Dans ce contexte, on peut douter de la capacité du président Hu – considéré comme le plus grand spécialiste du PCC pour l’ouest de la Chine car il a occupé le poste de secrétaire du Parti pour le Tibet entre 1988 et 1992 – à renverser la tendance. Après tout, il est lui-même l’instigateur de la politique de coercition adoptée envers les Ouïgours et des Tibétains.
Après les manifestations de mars et d’avril 2008, Hu Jintao a fait capoter les discussions avec les émissaires du dalaï-lama. Par ailleurs, en violation flagrante de la Constitution chinoise – qui octroie aux deux régions l’autonomie en matière de religion, de langage et d’éducation, notamment –, la surveillance policière dans les mosquées et les monastères s’est intensifiée. Des intellectuels appartenant aux minorités ethniques, notamment des professeurs d’université sont régulièrement interrogés par la police [quelques jours après les émeutes d’Urumqi, l’économiste ouïgour Ilham Tohti a été interpellé à Pékin]. En outre, les écoles secondaires et les universités du Tibet et du Xinjiang ont été enjointes d’encourager l’enseignement du chinois et l’endoctrinement idéologique axé sur “le patriotisme et l’amour du Parti”.
S’il est si difficile de modifier les politiques draconiennes qui ont été adoptées envers les minorités ethniques, c’est aussi parce que la majorité des hauts responsables du Parti, du gouvernement et des officiers de l’armée sont, dans l’ouest de la Chine, des protégés du président Hu et des membres de sa faction de la Ligue de la jeunesse.
On peut notamment citer les secrétaires du Parti pour le Tibet et le Xinjiang, respectivement Zhang Qingli et Wang Lequan. Wang, qui est devenu vice-gouverneur en 1991, a passé près de vingt ans de sa vie dans cette région récalcitrante. En 2002, il a été accueilli au sein du bureau politique en récompense de ses efforts pour soumettre les Ouïgours. Toutefois, à la suite des nombreuses émeutes qui ont eu lieu l’an dernier au Tibet et au Xinjiang pour protester contre les autorités de Pékin, certains membres de la direction du PCC ont souhaité pénaliser voire renvoyer Zhang et Wang. Après tout, ces deux plénipotentiaires n’ont pas réussi à contenir les débordements de l’an dernier malgré tous les renseignements dont ils disposaient sur la volonté des fauteurs de troubles tibétains et ouïgours de gâcher les Jeux olympiques d’été. Les tactiques choquantes employées par Zhang et Wang ont également exacerbé les tensions entre les Chinois Hans et les diverses nationalités. Jusqu’à présent, le président a refusé de pénaliser les responsables politiques du Tibet comme du Xinjiang.

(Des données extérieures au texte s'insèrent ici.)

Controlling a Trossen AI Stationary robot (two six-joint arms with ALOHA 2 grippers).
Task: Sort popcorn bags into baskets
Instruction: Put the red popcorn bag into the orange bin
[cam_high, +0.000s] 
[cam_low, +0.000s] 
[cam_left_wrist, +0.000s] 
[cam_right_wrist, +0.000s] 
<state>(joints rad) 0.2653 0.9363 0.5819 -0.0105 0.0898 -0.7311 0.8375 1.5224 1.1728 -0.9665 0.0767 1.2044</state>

Les qualités de dirigeant de Hu Jintao font maintenant l’objet de critiques encore plus féroces de la part de la communauté internationale, notamment sur la question du respect des droits de l’homme. Les troubles au Xinjiang avaient donné aux chefs de gouvernement européens favorables au dalaï-lama, comme Nicolas Sarkozy et Angela Merkel, un prétexte pour insister sur le fait que la Chine – cette superpuissance débutante – a l’obligation de satisfaire aux normes mondiales en matière de traitement des minorités ethniques. Pourtant, si le président Hu Jintao continue d’utiliser la force brute pour contenir le mécontentement des Tibétains et des Ouïgours, comme il y a fort à parier, la situation risque de se détériorer – et le coup porté à l’héritage du président serait foudroyant.